The National Highway Traffic Safety Administration's decision to take an expansive view of safety recalls makes this a critical juncture for an industry grappling with increasing complexity, innovation and safety standards.
In a recent interview, David Strickland, the head of NHTSA, said automakers must stay "within the zone of reasonable risk" to avoid recalls.
That means not only adhering to federal safety standards at the time vehicles are built but also keeping up with the state of the art in design and technology among competitors.
Safety should always be the primary concern when it comes to agency decisions. But automakers and suppliers will need to work more closely with NHTSA to help determine what is justifiable for a recall.

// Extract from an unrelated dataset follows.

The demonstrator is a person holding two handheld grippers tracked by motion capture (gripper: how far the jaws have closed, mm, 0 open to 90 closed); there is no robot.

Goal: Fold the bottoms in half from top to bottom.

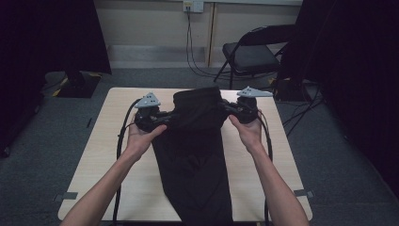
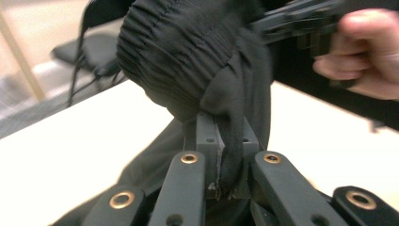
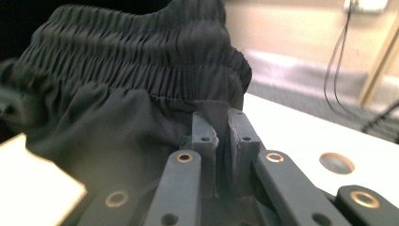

NHTSA's truce with Chrysler Group over the safety of aged Jeeps is an example of the kind of communication and partnership that must exist in relations between the agency and the industry.
This is a rapidly innovating auto industry. And the NHTSA standard is fluid. That's one reason for the sharp rise in vehicle recalls in recent years.
NHTSA's request to Chrysler for a recall was unusual in that it dealt with a fundamental design issue rather than a defective part or a failure to meet a safety standard.
Clearly NHTSA is showing that it has grounds to order a recall of vehicles that complied with prevailing safety standards at the time they were built. In settling the dispute, NHTSA had an open and transparent conversation with Chrysler about the data on the Jeeps.
That's a standard that must be met in the future. If the agency is going to continue to be aggressive in its analysis and enforcement, all parties must be involved in the discussion.